• _Problem details_
The answer must be an exact transcription of the lines below from the first through the one containing "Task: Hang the", with the pictures left out; please add nothing else.

[Dataset entries]
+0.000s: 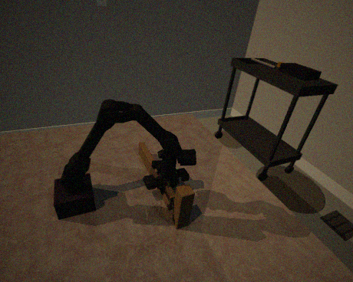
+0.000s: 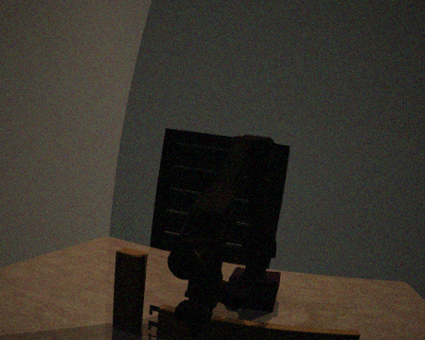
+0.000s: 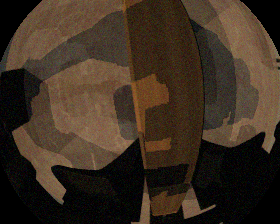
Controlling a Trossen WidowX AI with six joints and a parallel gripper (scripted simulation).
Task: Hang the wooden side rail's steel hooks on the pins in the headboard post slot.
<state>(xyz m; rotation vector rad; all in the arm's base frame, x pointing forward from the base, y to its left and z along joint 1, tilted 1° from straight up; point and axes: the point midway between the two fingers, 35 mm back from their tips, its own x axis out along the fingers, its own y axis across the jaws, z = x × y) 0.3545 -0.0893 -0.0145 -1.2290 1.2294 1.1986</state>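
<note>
The wooden side rail (image 1: 145, 154) (image 2: 286, 332) (image 3: 163, 45) runs lengthwise under the arm. My gripper (image 1: 166, 187) (image 3: 160, 137) is shut on the rail near its hook end, with a black finger on each side. The headboard post (image 1: 184, 207) (image 2: 129, 291) stands upright just beyond that end. Dark steel hooks (image 2: 153, 309) stick out from the rail's end towards the post, with a narrow gap between them in the exterior view. The post's slot and pins cannot be made out. The rail's far end is low, but its contact with the table is unclear.
The arm's base (image 1: 74, 197) stands to the left on the table (image 1: 103, 245) (image 2: 55, 286). A dark wheeled cart (image 1: 265, 77) stands off the table at the right. A dark slatted panel (image 2: 171, 180) is behind the arm in the exterior view.
</note>
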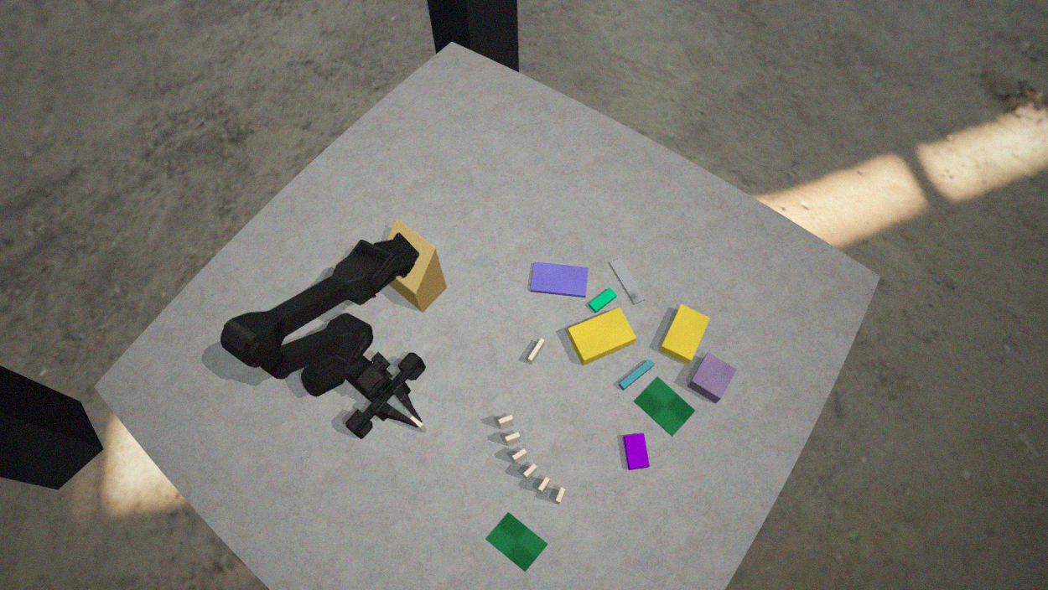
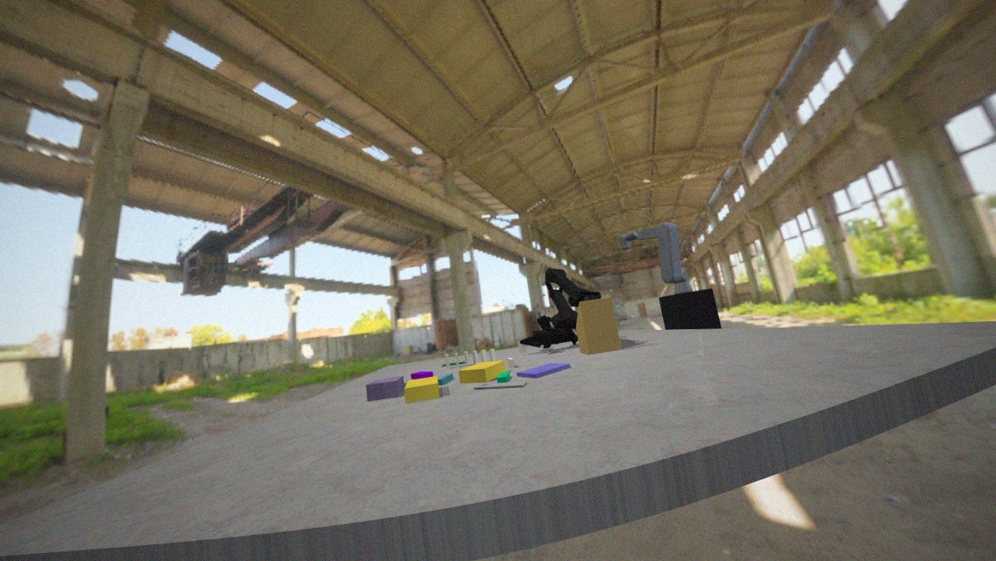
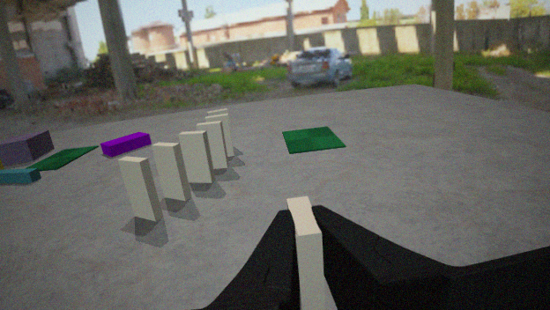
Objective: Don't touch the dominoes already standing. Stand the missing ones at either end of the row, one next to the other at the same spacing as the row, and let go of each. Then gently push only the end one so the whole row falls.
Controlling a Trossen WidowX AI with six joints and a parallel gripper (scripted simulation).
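Note:
Several cream dominoes stand upright in a curved row; the domino at the row's upper end (image 1: 505,420) (image 3: 142,189) is nearest my gripper, and the domino at the far end (image 1: 560,495) is nearest a green square. My gripper (image 1: 416,422) (image 3: 301,218) is shut on a cream domino (image 1: 417,421) (image 3: 308,251), left of the row in the top view and apart from it. The held domino's lower part is hidden in the wrist view. Another cream domino (image 1: 536,350) (image 2: 511,362) lies flat beyond the row's upper end.
Two yellow blocks (image 1: 602,336) (image 1: 685,333), a purple-grey block (image 1: 712,377), a teal bar (image 1: 635,374) and a violet block (image 1: 636,451) lie right of the row. Green squares (image 1: 664,406) (image 1: 516,541) lie right of and below it. A tan block (image 1: 433,282) stands beside the arm.

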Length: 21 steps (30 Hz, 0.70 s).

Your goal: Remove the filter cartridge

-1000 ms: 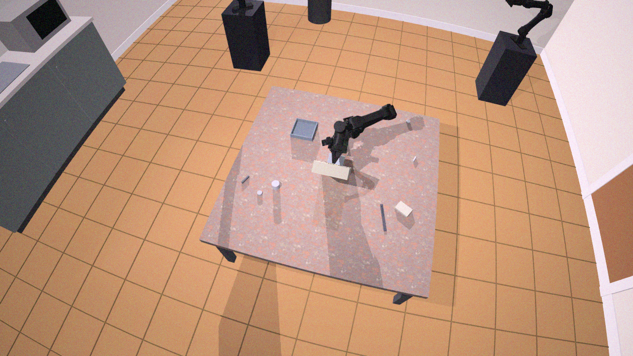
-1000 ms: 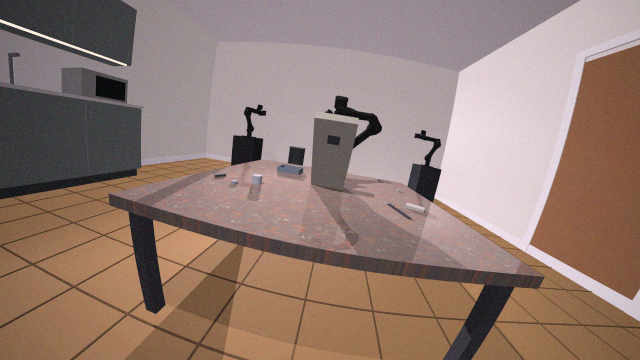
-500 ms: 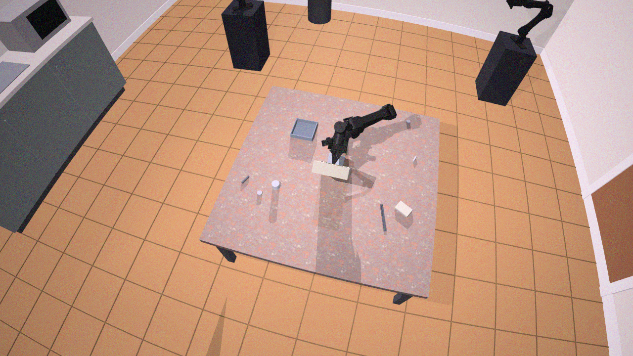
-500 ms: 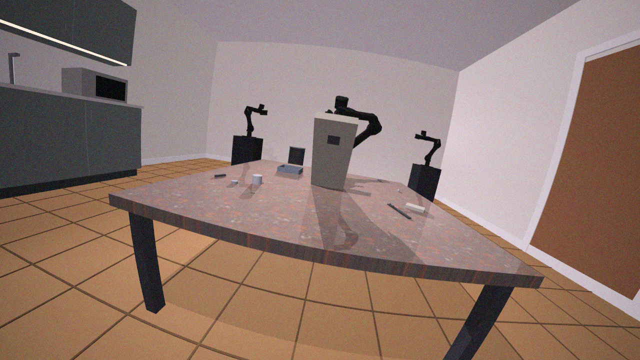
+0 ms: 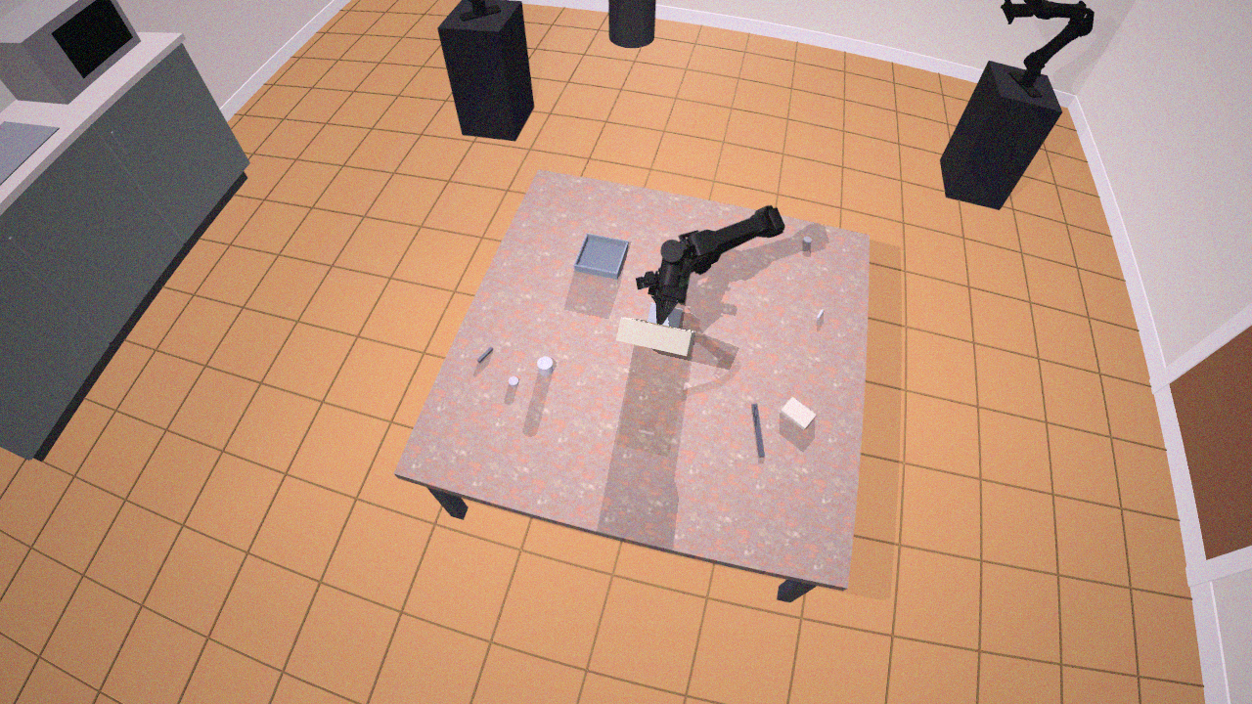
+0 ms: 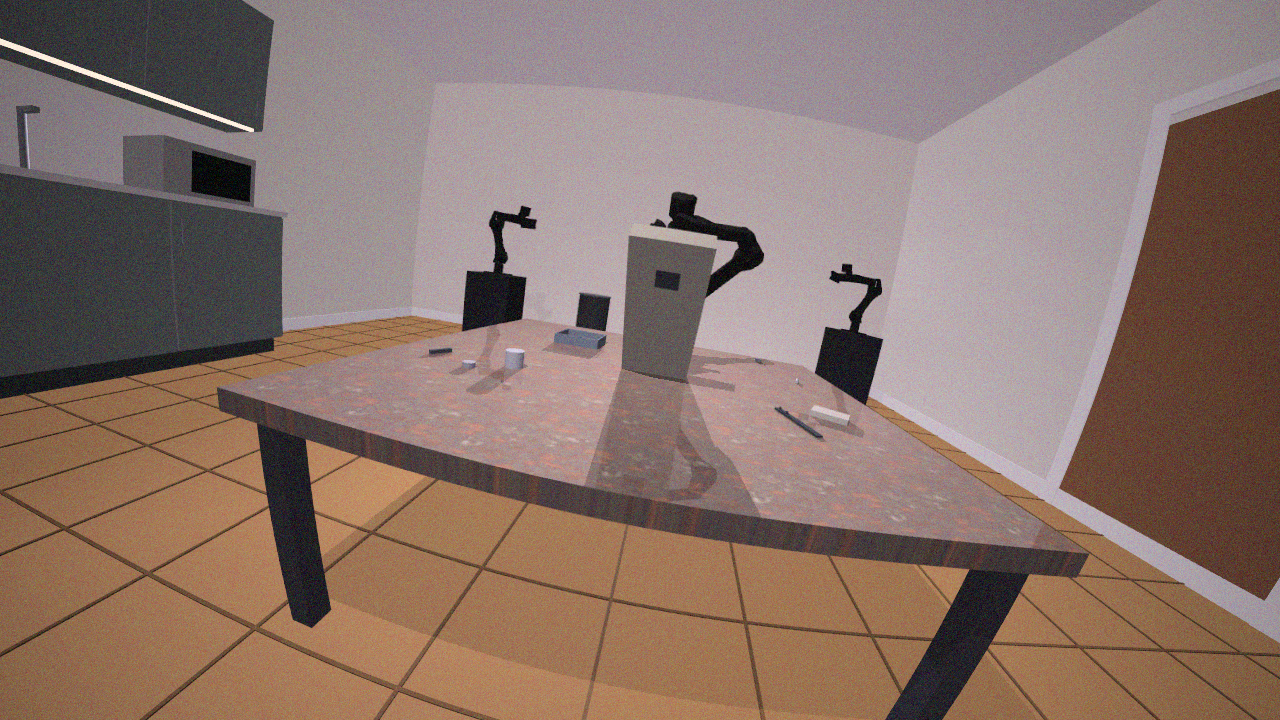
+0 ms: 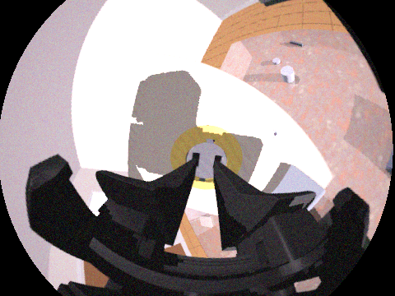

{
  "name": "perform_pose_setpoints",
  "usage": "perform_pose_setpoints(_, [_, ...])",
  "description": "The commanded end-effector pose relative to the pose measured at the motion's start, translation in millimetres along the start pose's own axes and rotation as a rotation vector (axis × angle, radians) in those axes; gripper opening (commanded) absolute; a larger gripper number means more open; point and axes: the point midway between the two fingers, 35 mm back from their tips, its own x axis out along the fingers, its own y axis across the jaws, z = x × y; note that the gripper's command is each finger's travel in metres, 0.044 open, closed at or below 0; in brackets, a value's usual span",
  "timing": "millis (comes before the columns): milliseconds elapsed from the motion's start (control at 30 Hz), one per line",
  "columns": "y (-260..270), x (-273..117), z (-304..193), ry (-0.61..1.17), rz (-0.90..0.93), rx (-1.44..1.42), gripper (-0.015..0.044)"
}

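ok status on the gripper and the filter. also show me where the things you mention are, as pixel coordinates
Gripper [image 5: 660,320] [image 7: 206,164] part-open, fingertips at the cartridge face [image 7: 206,149], grip unclear. Cartridge in the panel [image 5: 654,335] [image 6: 666,308] [image 7: 234,99], not on the tray [image 5: 601,256] [image 6: 580,339]. Panel's yellow ring [image 7: 234,154] surrounds it, nothing visibly blocking.
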Motion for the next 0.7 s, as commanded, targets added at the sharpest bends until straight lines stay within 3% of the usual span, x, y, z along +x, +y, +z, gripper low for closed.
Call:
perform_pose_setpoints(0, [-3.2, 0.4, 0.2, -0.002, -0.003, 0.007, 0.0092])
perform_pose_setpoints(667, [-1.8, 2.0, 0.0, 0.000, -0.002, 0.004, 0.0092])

• _Your response_
+0.000s: 
+0.000s: 
+0.000s: 
Controlling a Trossen WidowX AI with six joints and a parallel gripper (scripted simulation).
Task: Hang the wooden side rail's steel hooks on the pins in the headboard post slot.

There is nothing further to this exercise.